Londra, Diagon Alley.
Pub dei gemelli. Sera.

 
Lily adorava il Finnigan’s Wake.
Era un pub irlandese e per quanto magico,c’era molto delle radici babbane dei due proprietari. Dalla tv a schermo piatto che trasmetteva partite di calci e rugby – sport amatissimi da Fergus – alle selezioni di alcolici, che variavano da birre stout a Burrobirre aromatizzate.
Era un buon posto in cui passare la sera. Un posto dove eri sempre certa di trovare un viso amico e una consumazione gratis, dove la musica non si fermava neppure con l’avvicinarsi dell’orario di chiusura.
In parole povere, era diventato il ritrovo ufficiale della gioventù magica londinese. Una gioventù nata dopo la guerra, che aveva voglia di divertirsi ed era curiosa del limitrofo mondo Babbano.
Oscillare tra moda babbana e tradizioni magiche come faceva il Finnigan’s era diventato quindi un must, e non era quindi strano trovare chi rispondeva al cellulare mentre scriveva un messaggio sul proprio Specchio Comunicante.

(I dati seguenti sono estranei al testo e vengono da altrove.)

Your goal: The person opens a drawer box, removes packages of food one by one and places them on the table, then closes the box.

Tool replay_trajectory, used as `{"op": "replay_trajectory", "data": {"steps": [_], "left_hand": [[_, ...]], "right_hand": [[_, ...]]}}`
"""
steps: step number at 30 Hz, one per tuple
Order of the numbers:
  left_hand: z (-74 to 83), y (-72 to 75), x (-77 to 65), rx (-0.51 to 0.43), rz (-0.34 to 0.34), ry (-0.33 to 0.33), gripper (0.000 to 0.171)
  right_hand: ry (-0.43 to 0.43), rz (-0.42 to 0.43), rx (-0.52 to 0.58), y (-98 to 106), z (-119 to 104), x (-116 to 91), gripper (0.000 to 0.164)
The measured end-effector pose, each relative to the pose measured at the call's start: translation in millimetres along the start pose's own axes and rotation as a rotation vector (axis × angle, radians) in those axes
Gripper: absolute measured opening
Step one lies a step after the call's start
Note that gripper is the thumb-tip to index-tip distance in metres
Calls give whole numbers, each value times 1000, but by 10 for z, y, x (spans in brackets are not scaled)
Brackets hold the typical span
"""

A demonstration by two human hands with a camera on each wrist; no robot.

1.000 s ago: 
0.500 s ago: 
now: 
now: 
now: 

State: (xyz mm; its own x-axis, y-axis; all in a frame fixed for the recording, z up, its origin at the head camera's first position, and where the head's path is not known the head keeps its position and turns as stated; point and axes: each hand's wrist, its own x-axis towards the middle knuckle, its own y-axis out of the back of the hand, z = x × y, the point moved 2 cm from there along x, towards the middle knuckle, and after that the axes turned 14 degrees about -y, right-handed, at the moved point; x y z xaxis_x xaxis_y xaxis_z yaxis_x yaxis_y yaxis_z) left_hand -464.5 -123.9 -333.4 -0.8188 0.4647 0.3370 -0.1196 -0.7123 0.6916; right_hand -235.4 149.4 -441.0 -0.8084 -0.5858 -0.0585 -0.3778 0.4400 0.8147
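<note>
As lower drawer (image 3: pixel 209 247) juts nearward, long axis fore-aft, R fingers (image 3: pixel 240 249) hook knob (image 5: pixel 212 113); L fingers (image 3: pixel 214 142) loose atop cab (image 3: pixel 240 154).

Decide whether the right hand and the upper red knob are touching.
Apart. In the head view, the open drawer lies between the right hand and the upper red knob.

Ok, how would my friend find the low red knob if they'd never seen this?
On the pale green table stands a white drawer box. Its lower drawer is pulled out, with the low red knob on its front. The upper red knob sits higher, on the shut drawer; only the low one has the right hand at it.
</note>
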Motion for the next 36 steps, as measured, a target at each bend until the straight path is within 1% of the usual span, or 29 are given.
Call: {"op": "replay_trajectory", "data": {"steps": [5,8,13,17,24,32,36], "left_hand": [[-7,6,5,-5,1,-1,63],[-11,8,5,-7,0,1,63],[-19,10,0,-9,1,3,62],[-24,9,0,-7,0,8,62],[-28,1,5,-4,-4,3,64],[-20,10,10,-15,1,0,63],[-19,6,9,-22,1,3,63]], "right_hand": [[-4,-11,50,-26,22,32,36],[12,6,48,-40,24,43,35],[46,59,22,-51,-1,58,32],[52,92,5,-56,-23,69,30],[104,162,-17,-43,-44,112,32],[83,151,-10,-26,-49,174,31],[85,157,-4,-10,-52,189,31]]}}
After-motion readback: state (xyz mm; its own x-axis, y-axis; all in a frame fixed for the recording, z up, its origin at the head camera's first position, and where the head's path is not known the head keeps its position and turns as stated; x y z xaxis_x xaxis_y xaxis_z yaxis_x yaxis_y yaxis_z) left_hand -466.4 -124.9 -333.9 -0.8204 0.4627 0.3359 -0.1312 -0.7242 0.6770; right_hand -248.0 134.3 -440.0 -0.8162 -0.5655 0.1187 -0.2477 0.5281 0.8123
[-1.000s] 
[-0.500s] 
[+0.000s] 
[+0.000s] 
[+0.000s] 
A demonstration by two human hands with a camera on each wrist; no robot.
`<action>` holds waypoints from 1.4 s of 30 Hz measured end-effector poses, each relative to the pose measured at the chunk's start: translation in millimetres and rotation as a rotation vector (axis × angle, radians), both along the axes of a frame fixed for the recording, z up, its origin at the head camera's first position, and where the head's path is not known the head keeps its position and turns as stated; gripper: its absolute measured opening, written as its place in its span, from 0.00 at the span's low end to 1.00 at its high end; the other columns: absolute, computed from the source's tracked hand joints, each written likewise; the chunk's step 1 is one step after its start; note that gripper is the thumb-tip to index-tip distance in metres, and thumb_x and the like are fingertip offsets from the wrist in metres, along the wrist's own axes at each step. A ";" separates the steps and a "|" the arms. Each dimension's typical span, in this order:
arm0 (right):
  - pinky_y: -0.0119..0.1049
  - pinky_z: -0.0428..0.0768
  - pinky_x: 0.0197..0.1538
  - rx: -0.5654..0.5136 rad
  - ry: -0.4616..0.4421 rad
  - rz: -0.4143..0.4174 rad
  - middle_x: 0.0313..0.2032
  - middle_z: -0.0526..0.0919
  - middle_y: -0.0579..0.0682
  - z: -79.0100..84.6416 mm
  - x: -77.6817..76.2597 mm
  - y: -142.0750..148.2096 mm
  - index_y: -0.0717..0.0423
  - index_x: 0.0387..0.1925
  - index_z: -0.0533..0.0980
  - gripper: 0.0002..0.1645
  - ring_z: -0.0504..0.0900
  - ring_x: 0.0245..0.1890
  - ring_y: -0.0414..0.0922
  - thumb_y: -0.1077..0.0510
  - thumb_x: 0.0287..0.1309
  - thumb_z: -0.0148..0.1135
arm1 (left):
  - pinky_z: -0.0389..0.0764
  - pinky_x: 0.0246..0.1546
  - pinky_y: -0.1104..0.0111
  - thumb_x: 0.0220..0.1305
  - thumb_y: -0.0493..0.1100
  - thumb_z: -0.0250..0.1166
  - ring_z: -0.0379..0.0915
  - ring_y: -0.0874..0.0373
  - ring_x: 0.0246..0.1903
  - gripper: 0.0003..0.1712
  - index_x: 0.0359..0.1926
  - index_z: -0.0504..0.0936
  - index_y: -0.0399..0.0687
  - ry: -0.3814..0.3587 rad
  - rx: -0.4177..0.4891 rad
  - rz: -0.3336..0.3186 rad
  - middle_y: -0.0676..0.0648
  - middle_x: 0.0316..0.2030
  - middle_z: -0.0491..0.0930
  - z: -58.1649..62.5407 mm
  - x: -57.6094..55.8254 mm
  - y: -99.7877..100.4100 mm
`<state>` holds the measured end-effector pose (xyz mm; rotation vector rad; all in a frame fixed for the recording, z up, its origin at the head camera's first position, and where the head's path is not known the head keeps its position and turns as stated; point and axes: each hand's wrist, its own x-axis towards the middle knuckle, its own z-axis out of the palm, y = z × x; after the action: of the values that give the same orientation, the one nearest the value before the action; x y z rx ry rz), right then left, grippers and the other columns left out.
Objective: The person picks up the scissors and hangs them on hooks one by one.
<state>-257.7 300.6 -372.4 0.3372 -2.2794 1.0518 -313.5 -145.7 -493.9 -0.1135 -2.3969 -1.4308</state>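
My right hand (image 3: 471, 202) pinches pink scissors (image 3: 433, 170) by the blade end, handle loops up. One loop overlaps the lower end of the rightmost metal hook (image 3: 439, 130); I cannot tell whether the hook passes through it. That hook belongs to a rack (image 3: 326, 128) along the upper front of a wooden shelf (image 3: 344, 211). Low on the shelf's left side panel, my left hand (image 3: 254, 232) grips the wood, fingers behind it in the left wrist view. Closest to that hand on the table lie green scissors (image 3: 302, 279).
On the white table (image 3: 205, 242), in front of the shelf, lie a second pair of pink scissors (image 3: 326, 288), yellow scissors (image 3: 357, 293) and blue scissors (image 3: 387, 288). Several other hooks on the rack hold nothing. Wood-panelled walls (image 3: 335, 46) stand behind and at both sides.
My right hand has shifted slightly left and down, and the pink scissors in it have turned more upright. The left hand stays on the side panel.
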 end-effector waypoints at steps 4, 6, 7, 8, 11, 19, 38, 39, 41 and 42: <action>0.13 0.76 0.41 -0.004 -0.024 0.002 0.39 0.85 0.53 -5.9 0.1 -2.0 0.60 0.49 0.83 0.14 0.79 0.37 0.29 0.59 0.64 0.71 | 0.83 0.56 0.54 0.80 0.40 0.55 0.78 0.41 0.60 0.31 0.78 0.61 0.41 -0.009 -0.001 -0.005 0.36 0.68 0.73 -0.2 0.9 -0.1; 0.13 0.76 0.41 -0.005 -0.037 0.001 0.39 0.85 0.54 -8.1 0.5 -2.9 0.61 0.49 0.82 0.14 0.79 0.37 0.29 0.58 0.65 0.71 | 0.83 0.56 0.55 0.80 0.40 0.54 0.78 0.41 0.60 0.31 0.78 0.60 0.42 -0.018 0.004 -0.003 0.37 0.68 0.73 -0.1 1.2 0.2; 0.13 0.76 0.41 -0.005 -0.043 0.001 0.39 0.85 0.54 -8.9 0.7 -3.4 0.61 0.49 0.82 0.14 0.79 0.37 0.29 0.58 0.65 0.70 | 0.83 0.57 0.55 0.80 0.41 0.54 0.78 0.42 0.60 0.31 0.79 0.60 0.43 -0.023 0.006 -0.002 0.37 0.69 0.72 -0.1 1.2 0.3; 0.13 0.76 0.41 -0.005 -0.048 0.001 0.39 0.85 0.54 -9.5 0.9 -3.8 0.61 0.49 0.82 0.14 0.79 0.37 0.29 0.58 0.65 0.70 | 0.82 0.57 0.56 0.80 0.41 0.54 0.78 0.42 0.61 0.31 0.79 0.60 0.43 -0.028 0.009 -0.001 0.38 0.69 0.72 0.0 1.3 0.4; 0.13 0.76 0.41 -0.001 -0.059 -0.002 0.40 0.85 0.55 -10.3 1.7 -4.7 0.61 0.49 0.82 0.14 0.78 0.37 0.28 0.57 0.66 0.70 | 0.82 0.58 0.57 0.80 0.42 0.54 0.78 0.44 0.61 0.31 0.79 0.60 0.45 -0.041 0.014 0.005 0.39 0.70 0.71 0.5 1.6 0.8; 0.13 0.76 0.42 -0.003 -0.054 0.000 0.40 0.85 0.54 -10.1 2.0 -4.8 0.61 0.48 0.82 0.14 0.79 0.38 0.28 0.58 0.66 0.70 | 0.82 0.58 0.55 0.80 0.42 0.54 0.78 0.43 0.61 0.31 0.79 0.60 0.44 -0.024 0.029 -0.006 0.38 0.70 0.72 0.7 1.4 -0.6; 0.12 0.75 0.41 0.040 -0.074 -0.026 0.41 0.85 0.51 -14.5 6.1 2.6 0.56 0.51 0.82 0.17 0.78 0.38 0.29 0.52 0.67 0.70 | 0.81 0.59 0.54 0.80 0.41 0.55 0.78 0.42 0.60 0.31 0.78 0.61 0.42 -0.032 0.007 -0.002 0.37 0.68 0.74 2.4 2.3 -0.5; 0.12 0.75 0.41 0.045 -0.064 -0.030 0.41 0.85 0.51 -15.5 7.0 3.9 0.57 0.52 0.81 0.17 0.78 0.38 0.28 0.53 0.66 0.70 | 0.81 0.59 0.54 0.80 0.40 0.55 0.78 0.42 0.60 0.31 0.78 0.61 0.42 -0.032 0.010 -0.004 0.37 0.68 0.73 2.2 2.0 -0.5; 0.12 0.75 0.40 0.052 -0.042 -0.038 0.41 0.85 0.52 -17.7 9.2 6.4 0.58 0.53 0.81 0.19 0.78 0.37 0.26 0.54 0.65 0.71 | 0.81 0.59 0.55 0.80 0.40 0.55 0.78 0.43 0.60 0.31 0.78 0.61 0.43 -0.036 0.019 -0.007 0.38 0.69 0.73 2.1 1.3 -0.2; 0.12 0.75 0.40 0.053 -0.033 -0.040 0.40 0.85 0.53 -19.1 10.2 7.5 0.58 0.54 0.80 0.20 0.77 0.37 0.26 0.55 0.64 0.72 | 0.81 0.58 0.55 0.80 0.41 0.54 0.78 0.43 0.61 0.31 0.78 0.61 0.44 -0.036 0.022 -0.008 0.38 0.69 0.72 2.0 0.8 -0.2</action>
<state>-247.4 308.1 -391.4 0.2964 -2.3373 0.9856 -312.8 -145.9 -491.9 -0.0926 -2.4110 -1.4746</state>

Le tuniche erano sparite, in favore di jeans, tacchi e scarpe da ginnastica ed era ormai raro trovare qualcuno che non conoscesse gli Stones o le ultime tendenze in fatto di London look.
A Lily quel mondo fuori dall’universo ristretto di Hogwarts piaceva; a volte le mancava l’aria pulita delle montagne scozzesi, ma certo non ne rimpiangeva l’isolamento e la mancanza di divertimenti.
Sedendosi su uno degli sgabelli del bancone salutò con un sorriso Gail, affaccendata a preparare un cocktail. “Gail!” La salutò. “Sono la prima ad arrivare?”
“Sono tutti nell’altra sala … Lou e il suo gruppo stanno montando gli strumenti.” Le rispose sporgendosi per baciarle la guancia. “Ti faccio il solito?”
“Stasera voglio stare leggera, una Burrobirra.” Stornò facendo scattare la borsetta e tirando fuori lo specchietto per darsi un’occhiata sommaria. Gli incantesimo di Trucco Ventiquattrore erano una manna dal Cielo. “Comunque non dovresti essere a festeggiare?”  

L’amica si raccolse i voluminosi capelli ricci con un elastico che portava al polso in caso d’emergenza. “Sì, certo, ora lascio tutto a Stella.” Una delle cameriere. “È che ci tengo a servire almeno…”
“Guarda che vengo là dietro!” La minacciò facendola ridere. “Dico sul serio!”
“Arrivo!” Le assicurò senza tuttavia smettere di rimestare in zona preparazione drink. “Tu va’ avanti … Tra parentesi tuo fratello ha già chiesto due volte di te.”
“Scommetto Al.” Alzò gli occhi al cielo. “Ce l’ha nel sangue questa cosa di fare la chioccia.”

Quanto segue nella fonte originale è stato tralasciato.